## Data segment
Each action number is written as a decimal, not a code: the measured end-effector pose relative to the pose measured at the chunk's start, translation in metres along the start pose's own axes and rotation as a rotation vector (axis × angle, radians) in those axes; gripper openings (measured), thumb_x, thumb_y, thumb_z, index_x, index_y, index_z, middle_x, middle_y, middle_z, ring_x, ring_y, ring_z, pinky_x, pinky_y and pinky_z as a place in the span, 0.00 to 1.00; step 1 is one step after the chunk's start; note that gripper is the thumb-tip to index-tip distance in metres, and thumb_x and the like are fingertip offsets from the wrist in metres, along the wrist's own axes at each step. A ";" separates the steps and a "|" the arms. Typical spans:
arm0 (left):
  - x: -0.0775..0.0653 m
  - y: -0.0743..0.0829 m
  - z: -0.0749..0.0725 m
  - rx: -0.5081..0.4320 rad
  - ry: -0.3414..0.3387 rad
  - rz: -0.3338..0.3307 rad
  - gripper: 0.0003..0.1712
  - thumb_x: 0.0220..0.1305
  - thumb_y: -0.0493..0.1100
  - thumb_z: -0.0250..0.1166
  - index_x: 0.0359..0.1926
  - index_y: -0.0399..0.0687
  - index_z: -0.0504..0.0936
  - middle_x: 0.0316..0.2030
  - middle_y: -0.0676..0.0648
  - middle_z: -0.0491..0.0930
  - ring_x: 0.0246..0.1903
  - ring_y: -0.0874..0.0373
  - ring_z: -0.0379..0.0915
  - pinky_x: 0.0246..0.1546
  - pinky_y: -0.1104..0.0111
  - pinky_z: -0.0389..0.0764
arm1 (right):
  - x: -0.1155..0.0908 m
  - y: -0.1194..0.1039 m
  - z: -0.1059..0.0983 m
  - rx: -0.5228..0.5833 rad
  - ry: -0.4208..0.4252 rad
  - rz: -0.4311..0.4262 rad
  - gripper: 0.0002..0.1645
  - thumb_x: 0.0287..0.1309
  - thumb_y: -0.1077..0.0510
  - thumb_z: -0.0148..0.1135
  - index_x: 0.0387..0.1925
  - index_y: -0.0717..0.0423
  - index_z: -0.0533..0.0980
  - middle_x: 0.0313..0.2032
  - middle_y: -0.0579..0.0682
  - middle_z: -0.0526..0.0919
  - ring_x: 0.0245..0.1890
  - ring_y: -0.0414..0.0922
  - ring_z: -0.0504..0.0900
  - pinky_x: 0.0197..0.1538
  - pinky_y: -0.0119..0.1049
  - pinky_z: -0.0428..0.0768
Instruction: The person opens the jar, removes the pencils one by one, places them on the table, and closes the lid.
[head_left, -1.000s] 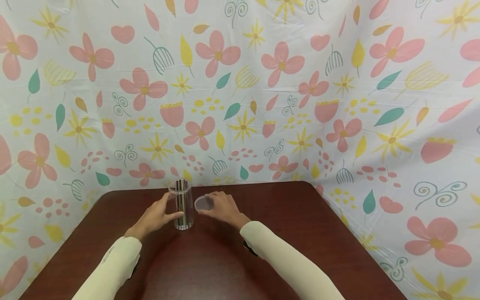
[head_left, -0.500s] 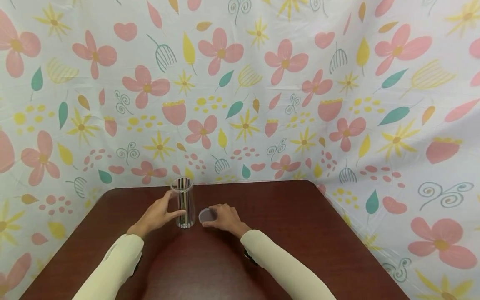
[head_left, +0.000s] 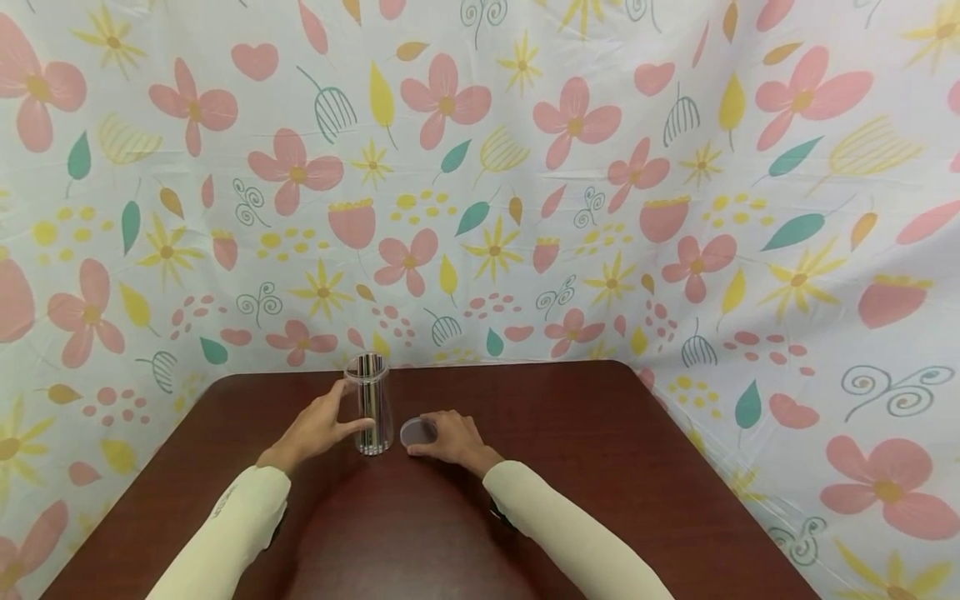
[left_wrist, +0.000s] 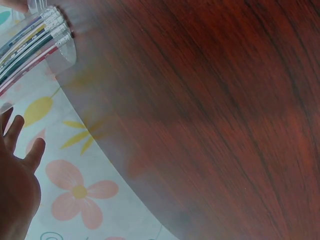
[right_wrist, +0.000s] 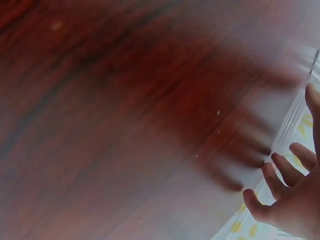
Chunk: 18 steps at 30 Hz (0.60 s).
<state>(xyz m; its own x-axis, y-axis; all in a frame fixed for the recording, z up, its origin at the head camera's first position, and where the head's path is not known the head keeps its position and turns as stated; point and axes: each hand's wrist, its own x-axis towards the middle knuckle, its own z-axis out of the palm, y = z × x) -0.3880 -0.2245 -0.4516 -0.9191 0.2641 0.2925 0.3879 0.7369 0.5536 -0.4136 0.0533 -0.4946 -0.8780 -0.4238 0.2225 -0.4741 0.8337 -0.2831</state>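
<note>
A tall clear jar (head_left: 381,408) stands upright near the table's back edge, with several pencils (left_wrist: 32,42) inside; no lid is on it. My left hand (head_left: 318,425) holds it from the left, thumb across the front and the other fingers partly hidden behind. To the right of the jar, a round clear lid (head_left: 416,432) is low at the tabletop, between the thumb and fingers of my right hand (head_left: 453,437). In the right wrist view the fingertips (right_wrist: 250,192) meet their reflections in the table, and the lid's rim (right_wrist: 290,117) shows beside them.
The dark red-brown wooden table (head_left: 555,467) has a glossy surface and rounded back corners. A white curtain (head_left: 480,183) printed with flowers and leaves hangs close behind it and along both sides.
My right hand has lowered the lid and drawn it slightly away from the jar, toward the table. My left hand stays at the jar. The view has shifted slightly.
</note>
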 end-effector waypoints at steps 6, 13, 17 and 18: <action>0.000 -0.001 0.001 0.008 0.002 0.006 0.51 0.63 0.62 0.74 0.74 0.42 0.59 0.70 0.34 0.70 0.69 0.35 0.67 0.64 0.37 0.69 | 0.002 -0.001 -0.005 0.034 0.015 -0.003 0.43 0.58 0.30 0.72 0.67 0.50 0.78 0.58 0.49 0.85 0.50 0.47 0.85 0.43 0.40 0.84; 0.000 -0.001 0.001 0.017 0.009 0.009 0.51 0.63 0.61 0.74 0.74 0.43 0.60 0.70 0.34 0.71 0.69 0.34 0.68 0.64 0.37 0.70 | 0.010 -0.004 -0.023 0.095 0.112 -0.040 0.36 0.63 0.37 0.72 0.65 0.52 0.79 0.56 0.52 0.86 0.42 0.48 0.88 0.32 0.36 0.81; 0.000 0.000 0.001 0.016 0.011 0.009 0.51 0.63 0.61 0.75 0.74 0.42 0.60 0.69 0.34 0.71 0.68 0.35 0.68 0.64 0.37 0.69 | 0.015 -0.007 -0.037 0.146 0.139 -0.045 0.34 0.66 0.38 0.69 0.65 0.52 0.79 0.55 0.50 0.87 0.50 0.49 0.87 0.44 0.41 0.84; 0.001 0.000 0.001 0.016 0.012 0.010 0.51 0.62 0.61 0.75 0.74 0.42 0.59 0.69 0.34 0.71 0.68 0.35 0.68 0.64 0.37 0.69 | 0.017 -0.008 -0.040 0.157 0.147 -0.049 0.33 0.66 0.38 0.69 0.65 0.51 0.79 0.54 0.49 0.87 0.50 0.49 0.87 0.46 0.42 0.85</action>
<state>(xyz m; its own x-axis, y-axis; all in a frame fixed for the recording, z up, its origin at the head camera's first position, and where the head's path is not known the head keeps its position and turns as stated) -0.3884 -0.2234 -0.4522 -0.9143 0.2643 0.3069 0.3958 0.7440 0.5383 -0.4220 0.0538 -0.4515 -0.8402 -0.3966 0.3699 -0.5303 0.7434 -0.4075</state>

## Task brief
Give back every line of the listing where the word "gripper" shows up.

## Answer space
Each action number is written as a decimal, not a code: the measured end-effector pose relative to the pose measured at the chunk's start, translation in metres along the start pose's own axes and rotation as a rotation vector (axis × angle, radians) in those axes; gripper openings (measured), thumb_x, thumb_y, thumb_z, index_x, index_y, index_z, middle_x, middle_y, middle_z, ring_x, ring_y, ring_z, pinky_x, pinky_y and pinky_z as a place in the span, 0.00 to 1.00; step 1 is one step after the chunk's start; note that gripper is the thumb-tip to index-tip distance in metres, and thumb_x and the like are fingertip offsets from the wrist in metres, along the wrist's own axes at each step. A ";" separates the steps and a "|" the arms. Typical spans:
  - gripper: 0.0003..0.1712
  - gripper: 0.0002..0.1645

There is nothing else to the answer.